The start of the harvest may pressure futures in London which have climbed 17 per cent this year on speculation that consumption will outstrip supply. The robusta shortfall will be 1.6 million bags, or 96,000 tons, in 2014-2015, according to Volcafe Ltd. Total coffee demand will exceed output by as much as 10 million bags, the International Coffee Organisation said this month, based on research by others.

“Cherries have basically reached their full size after heavy rains,” said Vu Dinh Noi, head of a production team at state-owned Thang Loi Coffee Co., the biggest grower. “The key now is applying fertilizer and preventing disease.” A mix of rainy and sunny days would help, he said by phone on 13 Aug.

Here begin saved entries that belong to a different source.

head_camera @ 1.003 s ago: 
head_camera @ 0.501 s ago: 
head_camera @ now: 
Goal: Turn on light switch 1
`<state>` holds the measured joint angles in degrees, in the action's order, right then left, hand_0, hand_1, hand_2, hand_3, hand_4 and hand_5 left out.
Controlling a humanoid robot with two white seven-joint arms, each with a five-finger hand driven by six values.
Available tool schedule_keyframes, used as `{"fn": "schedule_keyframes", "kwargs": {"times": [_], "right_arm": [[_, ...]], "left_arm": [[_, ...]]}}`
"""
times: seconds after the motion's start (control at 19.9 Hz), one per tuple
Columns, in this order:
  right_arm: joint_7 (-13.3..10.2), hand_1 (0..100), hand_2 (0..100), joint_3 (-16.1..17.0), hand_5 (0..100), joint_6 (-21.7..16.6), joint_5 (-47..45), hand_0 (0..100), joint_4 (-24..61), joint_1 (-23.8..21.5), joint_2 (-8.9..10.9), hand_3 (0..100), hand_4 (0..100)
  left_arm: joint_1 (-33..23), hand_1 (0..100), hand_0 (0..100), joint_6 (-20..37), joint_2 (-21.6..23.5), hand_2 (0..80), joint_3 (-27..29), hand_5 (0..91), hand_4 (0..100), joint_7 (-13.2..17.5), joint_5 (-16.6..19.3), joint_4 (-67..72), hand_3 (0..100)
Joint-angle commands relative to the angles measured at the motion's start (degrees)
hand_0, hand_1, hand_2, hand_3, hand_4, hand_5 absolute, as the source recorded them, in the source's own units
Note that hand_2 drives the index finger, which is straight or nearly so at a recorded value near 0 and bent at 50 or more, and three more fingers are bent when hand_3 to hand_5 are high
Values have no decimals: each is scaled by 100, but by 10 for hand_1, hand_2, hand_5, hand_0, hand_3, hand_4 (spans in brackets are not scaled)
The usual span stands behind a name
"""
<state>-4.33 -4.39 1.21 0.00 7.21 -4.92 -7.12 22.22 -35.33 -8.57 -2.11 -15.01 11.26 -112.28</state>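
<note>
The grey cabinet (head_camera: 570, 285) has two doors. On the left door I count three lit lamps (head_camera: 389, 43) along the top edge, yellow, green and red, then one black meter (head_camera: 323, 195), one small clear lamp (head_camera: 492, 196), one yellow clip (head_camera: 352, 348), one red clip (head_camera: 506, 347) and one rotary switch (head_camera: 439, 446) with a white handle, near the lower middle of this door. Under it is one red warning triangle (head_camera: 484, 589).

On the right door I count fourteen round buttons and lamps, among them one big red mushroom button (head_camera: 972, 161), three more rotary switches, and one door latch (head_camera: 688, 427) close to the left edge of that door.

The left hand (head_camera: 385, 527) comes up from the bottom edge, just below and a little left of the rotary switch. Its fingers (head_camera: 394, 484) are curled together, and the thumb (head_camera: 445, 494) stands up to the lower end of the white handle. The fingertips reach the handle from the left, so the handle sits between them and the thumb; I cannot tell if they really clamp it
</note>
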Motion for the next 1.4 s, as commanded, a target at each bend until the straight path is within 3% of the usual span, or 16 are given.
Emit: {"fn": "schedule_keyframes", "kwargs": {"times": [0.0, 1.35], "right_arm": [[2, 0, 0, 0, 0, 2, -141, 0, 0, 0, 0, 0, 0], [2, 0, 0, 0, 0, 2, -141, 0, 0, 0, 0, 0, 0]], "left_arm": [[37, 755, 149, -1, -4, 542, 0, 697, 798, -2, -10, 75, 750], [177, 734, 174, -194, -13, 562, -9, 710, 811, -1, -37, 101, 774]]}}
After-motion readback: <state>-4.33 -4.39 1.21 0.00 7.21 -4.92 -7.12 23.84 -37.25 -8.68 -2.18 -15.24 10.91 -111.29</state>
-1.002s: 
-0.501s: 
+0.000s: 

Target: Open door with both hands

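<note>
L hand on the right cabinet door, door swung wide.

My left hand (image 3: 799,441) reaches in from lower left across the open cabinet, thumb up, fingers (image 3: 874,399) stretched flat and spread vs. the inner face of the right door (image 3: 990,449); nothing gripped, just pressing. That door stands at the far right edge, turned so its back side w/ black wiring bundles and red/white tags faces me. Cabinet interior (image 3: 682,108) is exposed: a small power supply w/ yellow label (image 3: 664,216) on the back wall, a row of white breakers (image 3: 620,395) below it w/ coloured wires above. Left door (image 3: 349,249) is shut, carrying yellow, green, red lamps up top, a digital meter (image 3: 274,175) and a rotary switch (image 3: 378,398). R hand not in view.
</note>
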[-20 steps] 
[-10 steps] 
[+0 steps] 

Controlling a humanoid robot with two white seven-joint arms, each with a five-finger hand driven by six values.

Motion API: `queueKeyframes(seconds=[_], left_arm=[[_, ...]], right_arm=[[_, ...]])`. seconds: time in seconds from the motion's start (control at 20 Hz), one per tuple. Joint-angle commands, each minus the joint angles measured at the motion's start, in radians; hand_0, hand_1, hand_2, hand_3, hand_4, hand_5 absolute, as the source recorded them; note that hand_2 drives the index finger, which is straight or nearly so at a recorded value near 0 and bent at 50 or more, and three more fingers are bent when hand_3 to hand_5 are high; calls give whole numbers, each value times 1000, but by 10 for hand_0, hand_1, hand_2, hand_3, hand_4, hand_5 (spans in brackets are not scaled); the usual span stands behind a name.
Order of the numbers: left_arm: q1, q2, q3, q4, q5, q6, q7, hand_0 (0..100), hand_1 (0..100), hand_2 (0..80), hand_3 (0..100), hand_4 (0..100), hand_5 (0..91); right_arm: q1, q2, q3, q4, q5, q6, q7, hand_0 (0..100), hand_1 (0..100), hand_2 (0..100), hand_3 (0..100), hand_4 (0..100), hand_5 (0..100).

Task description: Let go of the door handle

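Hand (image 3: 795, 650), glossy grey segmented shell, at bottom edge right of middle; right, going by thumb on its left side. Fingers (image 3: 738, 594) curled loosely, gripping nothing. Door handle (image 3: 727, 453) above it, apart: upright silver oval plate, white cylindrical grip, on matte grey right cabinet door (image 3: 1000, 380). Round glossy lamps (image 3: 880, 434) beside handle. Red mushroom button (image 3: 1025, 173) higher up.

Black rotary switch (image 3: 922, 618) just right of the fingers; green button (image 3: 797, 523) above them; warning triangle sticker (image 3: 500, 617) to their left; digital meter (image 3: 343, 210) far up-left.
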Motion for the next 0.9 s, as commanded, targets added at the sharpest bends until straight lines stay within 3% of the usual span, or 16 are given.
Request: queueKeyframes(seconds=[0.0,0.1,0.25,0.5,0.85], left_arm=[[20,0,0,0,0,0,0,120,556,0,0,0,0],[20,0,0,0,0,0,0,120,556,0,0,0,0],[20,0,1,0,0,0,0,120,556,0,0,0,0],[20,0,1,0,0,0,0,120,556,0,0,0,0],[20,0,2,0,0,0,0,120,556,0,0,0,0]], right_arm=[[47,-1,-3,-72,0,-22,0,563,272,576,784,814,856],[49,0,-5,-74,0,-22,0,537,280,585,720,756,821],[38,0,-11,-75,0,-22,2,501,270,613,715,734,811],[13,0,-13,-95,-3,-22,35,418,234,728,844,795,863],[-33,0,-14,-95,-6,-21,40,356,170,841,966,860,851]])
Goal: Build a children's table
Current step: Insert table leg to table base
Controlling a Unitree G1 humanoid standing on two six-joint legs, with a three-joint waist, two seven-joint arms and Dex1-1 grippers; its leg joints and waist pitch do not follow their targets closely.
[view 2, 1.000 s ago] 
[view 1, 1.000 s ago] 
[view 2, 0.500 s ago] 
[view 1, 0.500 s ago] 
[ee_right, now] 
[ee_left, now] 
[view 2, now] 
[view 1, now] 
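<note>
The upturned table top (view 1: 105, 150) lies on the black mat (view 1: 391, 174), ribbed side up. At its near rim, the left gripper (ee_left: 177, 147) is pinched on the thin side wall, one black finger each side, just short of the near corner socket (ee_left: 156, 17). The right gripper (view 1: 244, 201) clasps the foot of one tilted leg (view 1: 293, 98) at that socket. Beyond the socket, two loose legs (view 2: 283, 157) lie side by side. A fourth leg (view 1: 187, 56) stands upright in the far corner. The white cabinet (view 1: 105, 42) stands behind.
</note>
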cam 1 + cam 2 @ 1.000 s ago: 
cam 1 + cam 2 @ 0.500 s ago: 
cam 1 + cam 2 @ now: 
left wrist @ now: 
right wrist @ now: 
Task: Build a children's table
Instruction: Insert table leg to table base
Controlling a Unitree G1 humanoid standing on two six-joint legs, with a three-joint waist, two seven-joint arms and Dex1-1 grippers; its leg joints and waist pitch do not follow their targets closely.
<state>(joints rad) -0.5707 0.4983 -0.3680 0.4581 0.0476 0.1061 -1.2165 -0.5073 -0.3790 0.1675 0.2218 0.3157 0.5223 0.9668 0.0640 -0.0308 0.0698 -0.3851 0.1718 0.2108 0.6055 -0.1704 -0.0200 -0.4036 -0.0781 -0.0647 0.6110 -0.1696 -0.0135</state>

Futures traded at $1,962 a ton on NYSE Liffe on Aug. 15. Prices advanced 4.4 percent in July, rising for a second straight month, after an 11-per-cent slump in May. Arabica, the variety favored by Starbucks Corp., has jumped 74 per cent to $1.9315 a pound this year.

‘Heavy Showers’

“The cherry size is now similar to the average over the past five years,” said Cao Van Tu, chairman of Dak Lak-based Ea Pok Coffee Co. “While heavy showers did cause cherries to fall off on our plantation, our agronomists addressed the issue so the amount affected was not that much,” he said by phone.

The last record crop probably stressed trees and may reduce yields, and heavy rains last month spurred diseases in some regions and resulted in loss of cherries, Phan Hung Anh, deputy director of Dak Lak-based Anh Minh Co., the largest private exporter by volume, said by phone this month.

Rainfall recorded in Dak Lak averaged 400.4 millimeters in July at 10 stations, including one in neighboring Dak Nong province, said the Meteorology and Hydrology Department in the province, which represents about 30 per cent of the harvest. That’s more than double 192.5 millimeters a year earlier.

Precipitation in the province averaged 86.7 millimeters in the first 10 days of August, less than 100.9 millimeters a year ago. Rainfall for 11 Aug. to 20 Aug. is forecast to be similar or lower than the average in previous years, with most regions receiving 30 to 50 millimeters, the weather office said 12 Aug.

“The intensity and frequency of rains has subsided in the last one week,” Tong Teik Pte, a company owned by RCMA Commodities Asia Pte, wrote in an 13 Aug. report. “Good sunshine and overcast skies present favorable weather for the development of cherries.”